Jordan Wolfson’s Hypnotic Abuse At Zwirner


I have a feeling Luc Tuymans must be pissed. Or maybe the Belgian painter — whose characteristically bleached-out, glowing canvases currently fill one half of David Zwirner’s West 19th Street outpost — has a healthy sense of humor. Healthy enough to withstand the competition that his paintings face, in the form of a cacophony of clanging chains, mixed with aborted snippets of Percy Sledge’s “When A Man Loves A Woman,” blaring from the adjoining gallery. What the hell is going on in there? There’s no easy answer to that question. It’s a Jordan Wolfson show. Wolfson, 36, is doing that you-kinda-have-to-admire-it thing that relatively young artists can do when nuzzled against the bountiful teat of a blue-chip gallery: Produce a work that is massive, technologically complex, expensive to engineer, and almost completely unsaleable unless the buyer is a large museum or a small nation.

Here are a few negative things you could say about Wolfson’s show: It’s dumb. It’s a spectacle. It’s loud. But you know what? This dumb, loud spectacle is one of the more thoughtful, oddly contemplative experiences you can have in Chelsea right now. During my visit the kinetic piece (titled, with sarcastic nonchalance, Colored sculpture) attracted a small crowd of hushed spectators. We stood, somewhat awkwardly, as Wolfson’s doll-like assemblage (“Chuckie!’ yelled out one ’80s-nostalgic viewer) was hoisted, jerked, and dropped; a dopey marionette thanks to a series of automated metal chains.

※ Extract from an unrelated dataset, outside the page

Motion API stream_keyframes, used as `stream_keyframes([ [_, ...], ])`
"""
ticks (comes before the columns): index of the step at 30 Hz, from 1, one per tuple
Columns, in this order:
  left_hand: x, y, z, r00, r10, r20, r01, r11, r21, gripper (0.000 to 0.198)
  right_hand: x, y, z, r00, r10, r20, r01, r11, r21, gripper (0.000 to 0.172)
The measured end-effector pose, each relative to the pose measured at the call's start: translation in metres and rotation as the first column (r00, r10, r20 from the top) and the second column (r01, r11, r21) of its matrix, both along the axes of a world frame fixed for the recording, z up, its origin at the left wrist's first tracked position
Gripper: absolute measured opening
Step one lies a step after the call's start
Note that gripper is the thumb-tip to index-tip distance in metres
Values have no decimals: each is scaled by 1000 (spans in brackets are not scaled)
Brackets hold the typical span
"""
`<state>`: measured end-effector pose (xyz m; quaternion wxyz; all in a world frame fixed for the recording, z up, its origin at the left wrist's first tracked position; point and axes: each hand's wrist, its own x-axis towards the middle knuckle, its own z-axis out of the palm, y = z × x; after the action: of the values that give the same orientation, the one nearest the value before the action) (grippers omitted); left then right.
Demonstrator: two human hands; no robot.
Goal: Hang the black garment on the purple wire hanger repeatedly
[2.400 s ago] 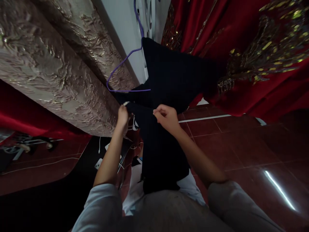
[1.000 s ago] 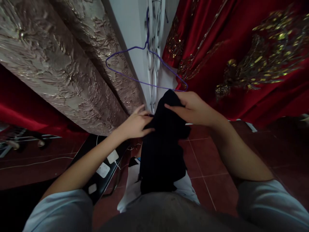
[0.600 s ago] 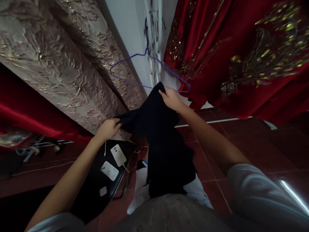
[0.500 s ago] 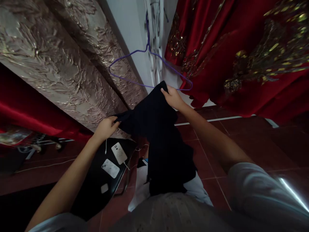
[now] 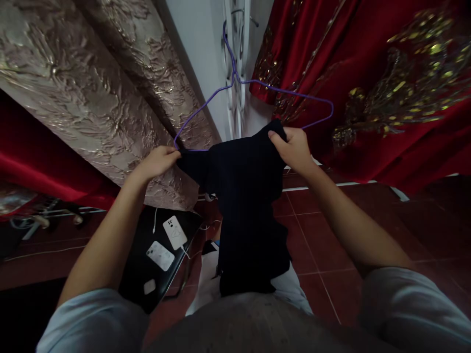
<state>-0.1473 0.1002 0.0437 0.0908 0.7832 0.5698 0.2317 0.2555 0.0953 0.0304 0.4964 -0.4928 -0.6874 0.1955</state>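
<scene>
A black or very dark navy garment (image 5: 246,196) hangs stretched between my hands, its lower part falling over my lap. I cannot make out what kind of garment it is. My left hand (image 5: 158,161) pinches its left upper corner, near the left end of a purple clothes hanger (image 5: 235,78). At the right upper corner, my right hand (image 5: 292,147) grips the cloth with the thumb on top. The hanger hangs by its hook on a white rack (image 5: 235,113). Its bottom bar passes behind the garment's upper edge, so part of it is hidden.
Pale textured fabric (image 5: 121,98) hangs at the left, and red cloth with gold sequins (image 5: 368,88) at the right. On a black table (image 5: 140,284) lie two phones (image 5: 174,233), a small white square item (image 5: 149,286) and cables. The floor (image 5: 316,235) has red tiles.
Both hands have risen and moved further apart, spreading the garment's top edge wider, closer to the hanger. The hanger has tilted and turned, its right end now higher and further right.
</scene>
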Motion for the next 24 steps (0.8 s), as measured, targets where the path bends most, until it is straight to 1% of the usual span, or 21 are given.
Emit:
stream_keyframes([
  [1, 2, 2, 1, 1000, -26, -4, 26, 999, -38, 25, 0, 0, 0, 1000, 6, 5, -6, 1000, -2, 46],
  [2, 4, 2, 3, 999, -51, -3, 51, 998, -37, 21, 0, 0, -1, 1000, 11, 8, -11, 1000, -7, 46],
  [3, 6, 1, 7, 997, -75, 5, 75, 997, 15, 16, -1, 1, -3, 1000, 16, 8, -16, 1000, -13, 46],
  [5, 10, -2, 17, 995, -97, 19, 91, 976, 200, 11, -5, 1, -5, 999, 32, 1, -32, 999, -28, 47],
  [6, 11, -4, 22, 995, -101, 8, 96, 964, 249, 10, -7, 2, -6, 999, 39, -6, -39, 999, -32, 47],
  [7, 10, -5, 26, 995, -101, -15, 101, 959, 264, 9, -8, 2, -7, 999, 40, -12, -41, 999, -30, 47],
  [9, 5, -8, 31, 987, -120, -108, 143, 959, 246, 9, -8, 1, -7, 999, 32, -11, -32, 999, -19, 47],
  [11, -2, -12, 34, 966, -151, -211, 200, 950, 239, 13, -6, 1, -5, 1000, 14, 4, -14, 1000, -12, 47],
  [12, -4, -14, 37, 961, -152, -232, 213, 941, 264, 15, -5, 1, -4, 1000, 6, 9, -6, 1000, -13, 47],
  [13, -5, -18, 40, 964, -145, -224, 210, 931, 300, 18, -4, 2, -4, 1000, 1, 9, -1, 1000, -17, 48],
  [15, 2, -24, 47, 986, -107, -126, 147, 917, 370, 20, -5, 2, -3, 1000, 6, -27, -7, 999, -38, 49],
  [16, 10, -26, 52, 995, -87, -52, 100, 914, 393, 22, -7, 2, -4, 998, 21, -63, -25, 998, -64, 49],
  [18, 31, -25, 59, 993, -81, 81, 43, 921, 388, 24, -12, 0, -5, 985, 78, -153, -100, 984, -145, 49],
  [19, 43, -22, 62, 988, -92, 125, 39, 926, 376, 26, -14, -2, -5, 974, 112, -197, -150, 970, -189, 47],
  [21, 63, -11, 62, 979, -133, 158, 65, 926, 373, 29, -15, -10, -3, 948, 189, -255, -252, 936, -245, 42],
  [24, 76, 9, 54, 969, -202, 144, 121, 892, 436, 27, -6, -26, 6, 913, 314, -261, -375, 898, -229, 25],
])
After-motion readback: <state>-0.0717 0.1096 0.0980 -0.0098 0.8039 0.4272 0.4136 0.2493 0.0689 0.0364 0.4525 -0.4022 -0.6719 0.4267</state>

The marketing photo for this exhibition shows Wolfson in the studio, placing a blessing on the factory-shiny nose of the just-fabricated boy’s figure: A benediction before degradation. The poor kid doesn’t fare well at Zwirner. His commercial paint job has chipped and weathered; the feeble joints holding various limbs together don’t look long for this world. Try not to wince when Colored sculpture plummets head-first onto the gallery’s grey, industrial-chic floor (which has itself become a process-based drawing, an apartment-sized slab that, maybe, Zwirner could excavate and sell?) The dumbness of Wolfson’s piece comes flush against its pathos. This isn’t uncanny valley territory  — Colored sculpture‘s face is less human than cartoon, an amalgam of Dennis the Menace and an underage, ginger Satan. It looks more like a toy than a plausible attempt at realistic representation. Watching it take continual abuse (smilingly so, and with that goddamn Percy Sledge song lurching in and out sporadically) is painful, and sad, but because we’re experiencing violence to a toy, it’s the same sort of sadness of witnessing someone’s stuffed animals, disemboweled curbside and waiting for the trash collector. (SEE ALSO: Mike Kelley.)

“I don’t want to think and think and think and think because thinking doesn’t do any good,” Wolfson told Thea Ballard in this month’s issue of Modern Painters. Colored sculpture works because it can shimmy around this supposedly anti-intellectualist stance. The hit-you-in-the-face, blunt appeal of its theatricality — I’m not sure if anyone is keeping track, but I imagine people on average spend a solid chunk of time in here, hypnotized as if watching the confounding, endlessly looping prologue to a horror movie — is countered by its deeper allusions: the masochistic beatings of endurance art; the body-as-drawing-tool of Carolee Schneemann or, later, Matthew Barney; the Minimalist scaffolding enclosure itself, which gives the marionette’s platform the air of a concert stage or wrestling ring. Or, hell, it could just be an embarrassingly personal self-portrait: The artist as flagellating sucker, the punching bag in someone’s toxic relationship (a friend, a lover, the art market.)